Supplied records START
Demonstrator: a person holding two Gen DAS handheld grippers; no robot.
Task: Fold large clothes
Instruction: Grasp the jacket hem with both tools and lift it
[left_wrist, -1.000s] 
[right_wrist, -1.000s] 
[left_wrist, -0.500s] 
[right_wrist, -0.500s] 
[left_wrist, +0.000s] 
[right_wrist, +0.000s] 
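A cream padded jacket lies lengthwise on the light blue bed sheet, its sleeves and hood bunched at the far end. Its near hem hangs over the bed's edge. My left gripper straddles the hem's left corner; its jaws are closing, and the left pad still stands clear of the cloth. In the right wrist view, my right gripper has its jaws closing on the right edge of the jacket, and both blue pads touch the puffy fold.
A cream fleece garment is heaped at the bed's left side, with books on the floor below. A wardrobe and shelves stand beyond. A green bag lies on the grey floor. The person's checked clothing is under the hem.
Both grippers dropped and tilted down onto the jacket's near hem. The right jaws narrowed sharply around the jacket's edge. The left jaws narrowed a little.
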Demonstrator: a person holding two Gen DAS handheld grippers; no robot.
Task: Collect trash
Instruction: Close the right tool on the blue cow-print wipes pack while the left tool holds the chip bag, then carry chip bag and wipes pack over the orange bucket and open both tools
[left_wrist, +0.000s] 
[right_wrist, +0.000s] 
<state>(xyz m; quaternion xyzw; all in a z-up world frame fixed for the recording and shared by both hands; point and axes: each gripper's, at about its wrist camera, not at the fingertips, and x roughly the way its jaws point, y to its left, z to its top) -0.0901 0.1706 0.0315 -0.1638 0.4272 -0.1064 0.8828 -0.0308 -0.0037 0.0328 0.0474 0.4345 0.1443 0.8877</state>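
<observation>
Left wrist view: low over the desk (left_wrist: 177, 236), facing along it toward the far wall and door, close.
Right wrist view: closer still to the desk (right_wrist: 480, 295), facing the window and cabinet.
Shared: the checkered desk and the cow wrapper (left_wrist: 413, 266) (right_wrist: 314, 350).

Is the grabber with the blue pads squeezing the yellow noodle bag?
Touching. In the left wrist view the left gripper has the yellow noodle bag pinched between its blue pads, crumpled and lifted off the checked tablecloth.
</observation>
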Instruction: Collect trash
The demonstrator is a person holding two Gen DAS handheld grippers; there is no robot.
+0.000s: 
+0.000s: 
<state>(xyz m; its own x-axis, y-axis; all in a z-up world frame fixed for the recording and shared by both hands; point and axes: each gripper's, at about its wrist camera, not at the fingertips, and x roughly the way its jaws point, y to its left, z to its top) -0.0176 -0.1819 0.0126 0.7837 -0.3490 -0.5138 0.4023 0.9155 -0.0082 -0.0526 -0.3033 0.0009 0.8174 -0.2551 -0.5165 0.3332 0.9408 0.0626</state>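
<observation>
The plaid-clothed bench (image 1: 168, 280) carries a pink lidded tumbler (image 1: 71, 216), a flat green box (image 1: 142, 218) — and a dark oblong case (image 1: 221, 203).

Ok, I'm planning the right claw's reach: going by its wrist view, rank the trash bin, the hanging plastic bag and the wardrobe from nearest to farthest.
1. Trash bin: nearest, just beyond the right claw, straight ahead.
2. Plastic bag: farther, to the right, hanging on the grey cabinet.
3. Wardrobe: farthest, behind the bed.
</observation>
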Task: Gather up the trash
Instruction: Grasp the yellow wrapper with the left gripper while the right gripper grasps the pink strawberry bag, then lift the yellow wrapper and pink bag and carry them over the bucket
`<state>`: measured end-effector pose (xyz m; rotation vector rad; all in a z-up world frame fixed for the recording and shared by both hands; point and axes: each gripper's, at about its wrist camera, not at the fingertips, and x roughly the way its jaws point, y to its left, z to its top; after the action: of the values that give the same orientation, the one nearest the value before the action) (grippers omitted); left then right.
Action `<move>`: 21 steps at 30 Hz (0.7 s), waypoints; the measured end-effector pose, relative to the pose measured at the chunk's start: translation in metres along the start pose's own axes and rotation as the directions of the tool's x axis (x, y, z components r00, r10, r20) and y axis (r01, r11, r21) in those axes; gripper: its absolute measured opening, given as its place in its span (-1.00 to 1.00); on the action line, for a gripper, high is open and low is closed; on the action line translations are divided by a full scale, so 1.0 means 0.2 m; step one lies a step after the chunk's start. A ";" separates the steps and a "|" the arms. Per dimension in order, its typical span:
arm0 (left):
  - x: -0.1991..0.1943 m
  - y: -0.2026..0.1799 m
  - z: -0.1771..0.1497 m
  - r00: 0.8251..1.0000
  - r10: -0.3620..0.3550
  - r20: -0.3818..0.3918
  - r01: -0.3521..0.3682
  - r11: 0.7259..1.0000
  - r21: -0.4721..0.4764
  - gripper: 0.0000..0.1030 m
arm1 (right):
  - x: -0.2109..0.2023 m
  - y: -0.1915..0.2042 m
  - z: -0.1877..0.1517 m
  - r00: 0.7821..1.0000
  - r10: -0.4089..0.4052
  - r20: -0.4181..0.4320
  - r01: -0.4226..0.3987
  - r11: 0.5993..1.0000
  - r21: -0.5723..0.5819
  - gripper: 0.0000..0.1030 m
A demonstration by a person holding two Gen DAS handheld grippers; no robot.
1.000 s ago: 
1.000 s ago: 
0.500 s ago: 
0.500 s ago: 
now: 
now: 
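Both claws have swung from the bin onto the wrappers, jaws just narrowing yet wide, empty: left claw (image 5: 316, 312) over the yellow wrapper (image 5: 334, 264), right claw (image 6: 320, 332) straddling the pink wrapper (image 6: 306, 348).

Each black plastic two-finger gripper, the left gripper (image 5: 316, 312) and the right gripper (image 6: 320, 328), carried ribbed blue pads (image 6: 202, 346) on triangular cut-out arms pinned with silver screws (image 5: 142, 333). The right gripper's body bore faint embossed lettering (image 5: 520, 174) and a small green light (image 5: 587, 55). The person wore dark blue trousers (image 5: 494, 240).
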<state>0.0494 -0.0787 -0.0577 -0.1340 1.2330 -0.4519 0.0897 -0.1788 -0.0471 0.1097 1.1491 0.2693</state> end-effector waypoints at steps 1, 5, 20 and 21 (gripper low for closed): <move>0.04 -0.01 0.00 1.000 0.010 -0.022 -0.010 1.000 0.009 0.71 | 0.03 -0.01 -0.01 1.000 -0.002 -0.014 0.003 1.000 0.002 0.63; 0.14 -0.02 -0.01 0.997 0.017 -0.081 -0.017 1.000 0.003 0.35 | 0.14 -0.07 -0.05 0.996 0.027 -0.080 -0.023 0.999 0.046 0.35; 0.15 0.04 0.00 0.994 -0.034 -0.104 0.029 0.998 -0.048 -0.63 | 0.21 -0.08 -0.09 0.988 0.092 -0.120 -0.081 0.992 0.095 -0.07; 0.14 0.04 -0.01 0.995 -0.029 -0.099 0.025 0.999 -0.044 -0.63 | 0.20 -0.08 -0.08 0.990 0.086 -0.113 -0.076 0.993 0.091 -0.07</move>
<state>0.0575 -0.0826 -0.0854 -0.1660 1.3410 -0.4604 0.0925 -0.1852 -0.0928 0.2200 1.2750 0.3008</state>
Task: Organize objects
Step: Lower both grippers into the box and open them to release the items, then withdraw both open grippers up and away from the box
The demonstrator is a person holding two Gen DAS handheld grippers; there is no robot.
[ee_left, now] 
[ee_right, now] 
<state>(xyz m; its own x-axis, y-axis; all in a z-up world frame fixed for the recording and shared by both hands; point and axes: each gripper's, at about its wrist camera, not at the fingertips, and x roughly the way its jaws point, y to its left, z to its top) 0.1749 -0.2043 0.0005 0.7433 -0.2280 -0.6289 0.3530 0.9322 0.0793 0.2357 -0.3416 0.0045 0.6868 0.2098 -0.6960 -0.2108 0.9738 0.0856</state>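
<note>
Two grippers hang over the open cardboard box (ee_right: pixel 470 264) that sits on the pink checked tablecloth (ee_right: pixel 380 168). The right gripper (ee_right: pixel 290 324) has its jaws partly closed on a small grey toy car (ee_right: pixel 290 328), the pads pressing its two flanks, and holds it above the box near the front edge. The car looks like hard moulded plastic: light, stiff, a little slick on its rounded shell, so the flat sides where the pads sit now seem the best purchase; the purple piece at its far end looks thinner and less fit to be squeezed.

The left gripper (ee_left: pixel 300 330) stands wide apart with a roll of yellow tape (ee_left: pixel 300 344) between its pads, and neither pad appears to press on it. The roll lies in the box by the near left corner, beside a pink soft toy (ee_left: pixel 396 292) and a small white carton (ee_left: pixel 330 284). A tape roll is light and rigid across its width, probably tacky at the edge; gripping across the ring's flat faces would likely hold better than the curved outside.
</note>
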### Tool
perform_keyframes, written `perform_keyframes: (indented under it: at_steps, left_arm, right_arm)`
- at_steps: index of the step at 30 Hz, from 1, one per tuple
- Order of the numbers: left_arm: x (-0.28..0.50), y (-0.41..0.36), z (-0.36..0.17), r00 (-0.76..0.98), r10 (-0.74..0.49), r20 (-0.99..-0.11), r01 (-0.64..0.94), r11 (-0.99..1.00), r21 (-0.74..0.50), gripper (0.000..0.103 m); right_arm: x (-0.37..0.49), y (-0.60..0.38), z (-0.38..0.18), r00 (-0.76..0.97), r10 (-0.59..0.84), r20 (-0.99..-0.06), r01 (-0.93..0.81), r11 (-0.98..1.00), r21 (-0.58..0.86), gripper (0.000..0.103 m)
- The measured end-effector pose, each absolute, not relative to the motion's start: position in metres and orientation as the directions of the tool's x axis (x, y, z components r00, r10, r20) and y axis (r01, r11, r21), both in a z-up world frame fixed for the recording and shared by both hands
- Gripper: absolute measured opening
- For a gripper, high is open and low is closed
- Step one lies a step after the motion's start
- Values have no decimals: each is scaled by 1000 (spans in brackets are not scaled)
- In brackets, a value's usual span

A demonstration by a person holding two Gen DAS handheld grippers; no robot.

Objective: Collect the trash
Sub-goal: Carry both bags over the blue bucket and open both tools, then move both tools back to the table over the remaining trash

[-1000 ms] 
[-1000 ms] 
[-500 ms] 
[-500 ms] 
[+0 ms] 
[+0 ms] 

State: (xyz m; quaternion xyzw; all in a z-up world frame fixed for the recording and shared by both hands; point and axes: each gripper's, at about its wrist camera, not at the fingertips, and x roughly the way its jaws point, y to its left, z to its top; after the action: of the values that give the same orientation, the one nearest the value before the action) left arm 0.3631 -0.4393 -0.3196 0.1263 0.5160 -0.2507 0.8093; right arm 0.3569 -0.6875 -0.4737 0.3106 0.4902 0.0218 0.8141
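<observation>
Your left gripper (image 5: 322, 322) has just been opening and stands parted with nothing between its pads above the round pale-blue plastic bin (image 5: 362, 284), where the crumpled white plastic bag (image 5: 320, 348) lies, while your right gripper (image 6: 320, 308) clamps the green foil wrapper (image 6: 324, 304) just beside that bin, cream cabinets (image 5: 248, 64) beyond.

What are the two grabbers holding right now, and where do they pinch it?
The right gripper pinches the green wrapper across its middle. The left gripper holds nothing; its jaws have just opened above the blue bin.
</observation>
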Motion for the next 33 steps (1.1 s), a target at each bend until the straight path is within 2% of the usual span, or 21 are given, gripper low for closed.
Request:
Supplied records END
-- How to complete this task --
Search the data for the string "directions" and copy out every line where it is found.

-- Answer space --
Action `<move>`: 21 steps at 30 Hz (0.7 s), waypoints; the measured end-effector pose, relative to the pose measured at the chunk's start: translation in metres along the start pose's own axes and rotation as the directions of the tool's x axis (x, y, z components r00, r10, r20) and y axis (r01, r11, r21) in those axes; gripper: its absolute measured opening, given as its place in its span (-1.00 to 1.00); on the action line, for a gripper, high is open and low is closed; on the action line translations are divided by a full scale, so 1.0 means 0.2 m; step one lies a step after the chunk's start. A ";" separates the steps and a "|" the arms. Per dimension in order, its typical span:
- The measured end-effector pose, each absolute, not relative to the motion's start: position in metres and orientation as the directions of the tool's x axis (x, y, z components r00, r10, r20) and y axis (r01, r11, r21), both in a z-up world frame fixed for the recording and shared by both hands

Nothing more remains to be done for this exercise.